What to produce:
The data below is to be written out exactly, with no pictures.

Dataset excerpt:
== Segment start ==

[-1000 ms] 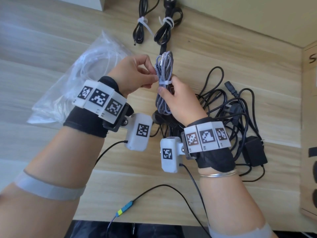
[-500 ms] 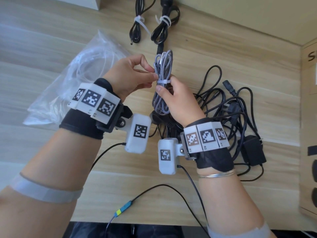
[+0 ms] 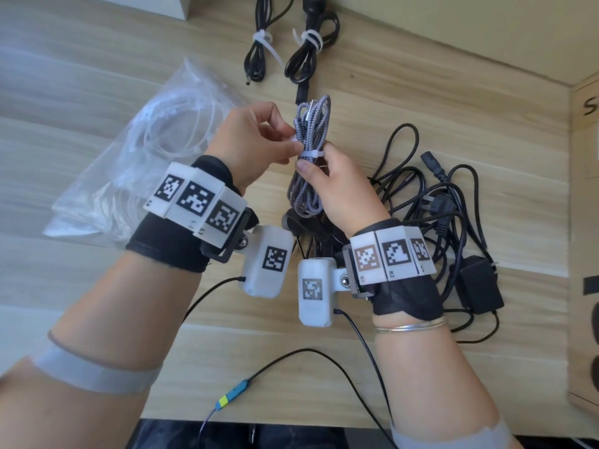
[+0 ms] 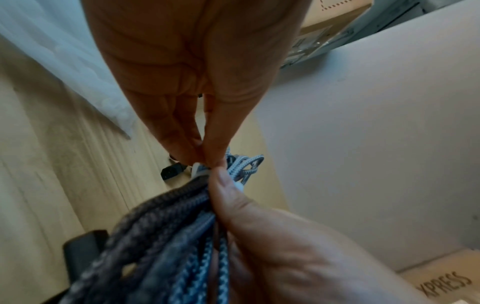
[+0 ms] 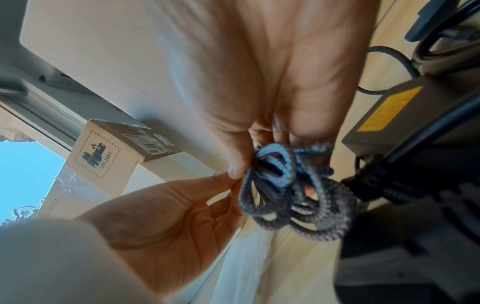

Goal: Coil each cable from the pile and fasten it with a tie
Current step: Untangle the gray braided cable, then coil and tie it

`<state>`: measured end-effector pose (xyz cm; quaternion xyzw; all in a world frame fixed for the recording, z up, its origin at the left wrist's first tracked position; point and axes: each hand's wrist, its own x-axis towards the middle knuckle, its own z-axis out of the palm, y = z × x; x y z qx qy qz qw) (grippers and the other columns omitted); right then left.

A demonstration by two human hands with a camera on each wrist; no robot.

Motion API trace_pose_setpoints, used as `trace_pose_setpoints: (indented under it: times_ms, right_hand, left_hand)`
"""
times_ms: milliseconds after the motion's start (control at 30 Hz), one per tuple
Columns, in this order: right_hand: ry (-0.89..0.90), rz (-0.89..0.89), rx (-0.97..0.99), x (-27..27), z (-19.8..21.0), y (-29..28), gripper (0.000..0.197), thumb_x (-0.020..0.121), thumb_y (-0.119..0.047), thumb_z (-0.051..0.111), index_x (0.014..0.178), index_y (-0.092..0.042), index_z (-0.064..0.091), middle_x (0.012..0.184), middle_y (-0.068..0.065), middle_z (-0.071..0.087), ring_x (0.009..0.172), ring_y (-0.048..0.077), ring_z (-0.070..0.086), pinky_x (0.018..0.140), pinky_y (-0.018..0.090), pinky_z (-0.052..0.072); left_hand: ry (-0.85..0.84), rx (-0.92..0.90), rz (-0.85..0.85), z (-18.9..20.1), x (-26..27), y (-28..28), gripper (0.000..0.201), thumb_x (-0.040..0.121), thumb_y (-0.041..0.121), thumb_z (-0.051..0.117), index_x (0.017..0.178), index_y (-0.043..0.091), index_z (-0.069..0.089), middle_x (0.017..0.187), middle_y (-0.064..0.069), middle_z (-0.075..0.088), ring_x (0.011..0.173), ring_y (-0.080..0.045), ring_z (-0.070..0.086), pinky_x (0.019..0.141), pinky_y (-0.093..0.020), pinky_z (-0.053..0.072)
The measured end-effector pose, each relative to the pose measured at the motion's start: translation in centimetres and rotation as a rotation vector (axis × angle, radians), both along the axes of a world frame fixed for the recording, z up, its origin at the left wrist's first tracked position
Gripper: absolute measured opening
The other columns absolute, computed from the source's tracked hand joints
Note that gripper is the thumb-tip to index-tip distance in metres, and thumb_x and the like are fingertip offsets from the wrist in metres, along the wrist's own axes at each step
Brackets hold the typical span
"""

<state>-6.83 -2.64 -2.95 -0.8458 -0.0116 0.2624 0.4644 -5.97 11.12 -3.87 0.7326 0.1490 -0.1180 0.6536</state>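
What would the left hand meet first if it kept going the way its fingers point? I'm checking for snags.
Likely the grey cable: the left hand pinches the tie right beside it, with the right hand close behind; depth is unclear.

A wooden table point(image 3: 405, 367) fills the view. A cardboard box point(image 3: 583, 222) with dark printing stands at its right edge, and another box point(image 5: 103, 152) marked UN 3481 sits by a pale wall point(image 4: 376, 133). A thin black lead with a blue-and-yellow connector point(image 3: 231, 396) trails across the table's near edge.
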Motion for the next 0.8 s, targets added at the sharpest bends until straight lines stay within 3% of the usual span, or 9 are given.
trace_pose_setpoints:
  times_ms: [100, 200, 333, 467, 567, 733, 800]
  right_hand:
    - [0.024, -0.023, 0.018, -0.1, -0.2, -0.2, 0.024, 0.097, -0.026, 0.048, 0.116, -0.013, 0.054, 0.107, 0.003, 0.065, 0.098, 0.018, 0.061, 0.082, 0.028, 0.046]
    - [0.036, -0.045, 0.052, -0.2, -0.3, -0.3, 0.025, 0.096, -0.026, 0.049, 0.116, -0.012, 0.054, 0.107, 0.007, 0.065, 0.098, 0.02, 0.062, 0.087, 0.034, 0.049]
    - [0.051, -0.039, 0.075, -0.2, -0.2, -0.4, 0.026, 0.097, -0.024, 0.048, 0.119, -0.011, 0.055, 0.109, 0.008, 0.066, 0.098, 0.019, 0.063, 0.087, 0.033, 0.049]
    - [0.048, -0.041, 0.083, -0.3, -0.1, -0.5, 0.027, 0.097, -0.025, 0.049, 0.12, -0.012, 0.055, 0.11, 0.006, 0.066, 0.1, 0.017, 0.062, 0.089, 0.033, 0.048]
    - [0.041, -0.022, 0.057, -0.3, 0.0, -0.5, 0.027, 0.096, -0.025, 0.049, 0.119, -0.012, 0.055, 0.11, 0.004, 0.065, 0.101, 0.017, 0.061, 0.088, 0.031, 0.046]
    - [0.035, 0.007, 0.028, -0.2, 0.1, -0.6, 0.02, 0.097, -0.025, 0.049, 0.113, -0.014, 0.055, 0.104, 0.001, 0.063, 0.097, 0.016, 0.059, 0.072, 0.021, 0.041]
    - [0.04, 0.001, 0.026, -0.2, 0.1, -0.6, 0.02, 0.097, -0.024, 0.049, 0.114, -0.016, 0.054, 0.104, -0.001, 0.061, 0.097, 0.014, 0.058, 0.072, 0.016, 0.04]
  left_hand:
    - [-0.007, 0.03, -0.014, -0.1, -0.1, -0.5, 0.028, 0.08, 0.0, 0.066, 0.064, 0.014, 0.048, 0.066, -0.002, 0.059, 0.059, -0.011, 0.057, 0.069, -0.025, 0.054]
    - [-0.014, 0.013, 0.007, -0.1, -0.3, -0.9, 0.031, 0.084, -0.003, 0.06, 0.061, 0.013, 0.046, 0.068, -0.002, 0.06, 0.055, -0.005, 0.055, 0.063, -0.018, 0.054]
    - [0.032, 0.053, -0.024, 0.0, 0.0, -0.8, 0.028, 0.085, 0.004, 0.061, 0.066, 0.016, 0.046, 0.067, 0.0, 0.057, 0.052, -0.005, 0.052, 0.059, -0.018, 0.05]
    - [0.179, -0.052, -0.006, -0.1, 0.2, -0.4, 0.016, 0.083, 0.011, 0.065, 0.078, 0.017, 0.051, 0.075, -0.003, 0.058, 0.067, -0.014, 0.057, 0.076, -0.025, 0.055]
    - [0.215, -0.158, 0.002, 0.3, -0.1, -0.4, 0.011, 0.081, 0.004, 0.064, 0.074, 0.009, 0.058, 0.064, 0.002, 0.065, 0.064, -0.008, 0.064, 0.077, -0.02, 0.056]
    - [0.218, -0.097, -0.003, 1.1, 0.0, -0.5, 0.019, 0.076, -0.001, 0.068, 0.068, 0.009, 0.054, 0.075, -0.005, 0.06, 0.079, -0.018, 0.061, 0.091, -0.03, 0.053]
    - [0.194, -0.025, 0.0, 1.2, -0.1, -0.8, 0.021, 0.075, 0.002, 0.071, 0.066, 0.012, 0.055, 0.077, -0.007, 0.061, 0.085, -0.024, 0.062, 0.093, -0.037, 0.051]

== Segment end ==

Task solution:
[-1000 ms] 
[-500 ms] 
[+0 ms] 
[+0 ms] 
[+0 ms] 

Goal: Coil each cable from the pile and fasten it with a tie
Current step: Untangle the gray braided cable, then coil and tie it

`<state>`: measured end-effector pose (xyz cm; quaternion xyzw; all in a world frame fixed for the recording, z up, its origin at the left wrist's first tracked position; point and axes: each hand's wrist, its own x-axis towards the middle knuckle, its own z-axis out of the palm, y = z × x; x y z qx qy qz qw) (grippers and the other columns omitted); right then left.

A demonstration by two human hands with a camera on each wrist; no robot.

Motion API trace_pose_setpoints, used as `trace_pose_setpoints: (indented under it: times_ms, right_hand, left_hand)`
"""
times_ms: milliseconds after the motion's start (control at 30 Hz), one per tuple
Columns, in this order: right_hand: ry (-0.89..0.90), rz (-0.89..0.89), rx (-0.97..0.99), x (-27..27), z (-19.8..21.0), y (-29..28), gripper (0.000..0.197), thumb_x (-0.020..0.121), thumb_y (-0.119..0.047), thumb_z (-0.051..0.111), index_x (0.014..0.178), index_y (-0.092..0.042), index_z (-0.064..0.091), middle_x (0.012..0.184), middle_y (-0.068..0.065), middle_z (-0.071..0.087), ring_x (0.009..0.172), ring_y (-0.048..0.077), ring_z (-0.070..0.086), pinky_x (0.018..0.140), pinky_y (-0.018..0.090), pinky_z (-0.052..0.072); left_hand: ry (-0.85..0.84), rx (-0.92..0.90), rz (-0.85..0.85), z (-18.9..20.1), x (-26..27), y (-28..28), gripper (0.000..0.201), thumb_x (-0.040..0.121), thumb_y (-0.041..0.121), thumb_z (-0.051..0.117), index_x (0.017..0.178), index_y (-0.043..0.091), index_z (-0.069..0.089), middle_x (0.017..0.187), middle_y (-0.064..0.069), middle_z (-0.075..0.088), ring_x (0.011..0.173), ring_y (-0.080..0.045), ring_z (-0.070..0.086), pinky_x (0.019..0.141), pinky_y (-0.093..0.020), pinky_z (-0.053..0.072)
The measured end-effector pose, each relative to the pose measured at the motion's start: translation in centimetres and rotation as a rotation vector (axis × angle, radians), both along the axes of a world frame fixed for the recording, z up, its origin at the left wrist's first tracked position
Gripper: absolute measured opening
The other columns absolute, computed from the source's tracked hand joints
Note that gripper is the thumb-tip to index-tip distance in metres, and thumb_x and the like are fingertip offsets from the wrist in metres, along the wrist's own axes at each step
Brackets hold the typical span
"""

<state>-6.83 -2.64 -2.95 -0.8458 -0.0116 0.2624 0.4644 -5.97 11.12 -3.87 0.7326 0.1490 -0.1180 0.6536</state>
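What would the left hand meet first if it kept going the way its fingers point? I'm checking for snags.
Likely the grey cable: the left hand pinches the tie right beside it, with the right hand close behind; depth is unclear.

A wooden table point(image 3: 405, 367) fills the view. A cardboard box point(image 3: 583, 222) with dark printing stands at its right edge, and another box point(image 5: 103, 152) marked UN 3481 sits by a pale wall point(image 4: 376, 133). A thin black lead with a blue-and-yellow connector point(image 3: 231, 396) trails across the table's near edge.
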Motion for the next 0.8 s, targets added at the sharpest bends until straight lines stay within 3% of the usual span, or 9 are given.
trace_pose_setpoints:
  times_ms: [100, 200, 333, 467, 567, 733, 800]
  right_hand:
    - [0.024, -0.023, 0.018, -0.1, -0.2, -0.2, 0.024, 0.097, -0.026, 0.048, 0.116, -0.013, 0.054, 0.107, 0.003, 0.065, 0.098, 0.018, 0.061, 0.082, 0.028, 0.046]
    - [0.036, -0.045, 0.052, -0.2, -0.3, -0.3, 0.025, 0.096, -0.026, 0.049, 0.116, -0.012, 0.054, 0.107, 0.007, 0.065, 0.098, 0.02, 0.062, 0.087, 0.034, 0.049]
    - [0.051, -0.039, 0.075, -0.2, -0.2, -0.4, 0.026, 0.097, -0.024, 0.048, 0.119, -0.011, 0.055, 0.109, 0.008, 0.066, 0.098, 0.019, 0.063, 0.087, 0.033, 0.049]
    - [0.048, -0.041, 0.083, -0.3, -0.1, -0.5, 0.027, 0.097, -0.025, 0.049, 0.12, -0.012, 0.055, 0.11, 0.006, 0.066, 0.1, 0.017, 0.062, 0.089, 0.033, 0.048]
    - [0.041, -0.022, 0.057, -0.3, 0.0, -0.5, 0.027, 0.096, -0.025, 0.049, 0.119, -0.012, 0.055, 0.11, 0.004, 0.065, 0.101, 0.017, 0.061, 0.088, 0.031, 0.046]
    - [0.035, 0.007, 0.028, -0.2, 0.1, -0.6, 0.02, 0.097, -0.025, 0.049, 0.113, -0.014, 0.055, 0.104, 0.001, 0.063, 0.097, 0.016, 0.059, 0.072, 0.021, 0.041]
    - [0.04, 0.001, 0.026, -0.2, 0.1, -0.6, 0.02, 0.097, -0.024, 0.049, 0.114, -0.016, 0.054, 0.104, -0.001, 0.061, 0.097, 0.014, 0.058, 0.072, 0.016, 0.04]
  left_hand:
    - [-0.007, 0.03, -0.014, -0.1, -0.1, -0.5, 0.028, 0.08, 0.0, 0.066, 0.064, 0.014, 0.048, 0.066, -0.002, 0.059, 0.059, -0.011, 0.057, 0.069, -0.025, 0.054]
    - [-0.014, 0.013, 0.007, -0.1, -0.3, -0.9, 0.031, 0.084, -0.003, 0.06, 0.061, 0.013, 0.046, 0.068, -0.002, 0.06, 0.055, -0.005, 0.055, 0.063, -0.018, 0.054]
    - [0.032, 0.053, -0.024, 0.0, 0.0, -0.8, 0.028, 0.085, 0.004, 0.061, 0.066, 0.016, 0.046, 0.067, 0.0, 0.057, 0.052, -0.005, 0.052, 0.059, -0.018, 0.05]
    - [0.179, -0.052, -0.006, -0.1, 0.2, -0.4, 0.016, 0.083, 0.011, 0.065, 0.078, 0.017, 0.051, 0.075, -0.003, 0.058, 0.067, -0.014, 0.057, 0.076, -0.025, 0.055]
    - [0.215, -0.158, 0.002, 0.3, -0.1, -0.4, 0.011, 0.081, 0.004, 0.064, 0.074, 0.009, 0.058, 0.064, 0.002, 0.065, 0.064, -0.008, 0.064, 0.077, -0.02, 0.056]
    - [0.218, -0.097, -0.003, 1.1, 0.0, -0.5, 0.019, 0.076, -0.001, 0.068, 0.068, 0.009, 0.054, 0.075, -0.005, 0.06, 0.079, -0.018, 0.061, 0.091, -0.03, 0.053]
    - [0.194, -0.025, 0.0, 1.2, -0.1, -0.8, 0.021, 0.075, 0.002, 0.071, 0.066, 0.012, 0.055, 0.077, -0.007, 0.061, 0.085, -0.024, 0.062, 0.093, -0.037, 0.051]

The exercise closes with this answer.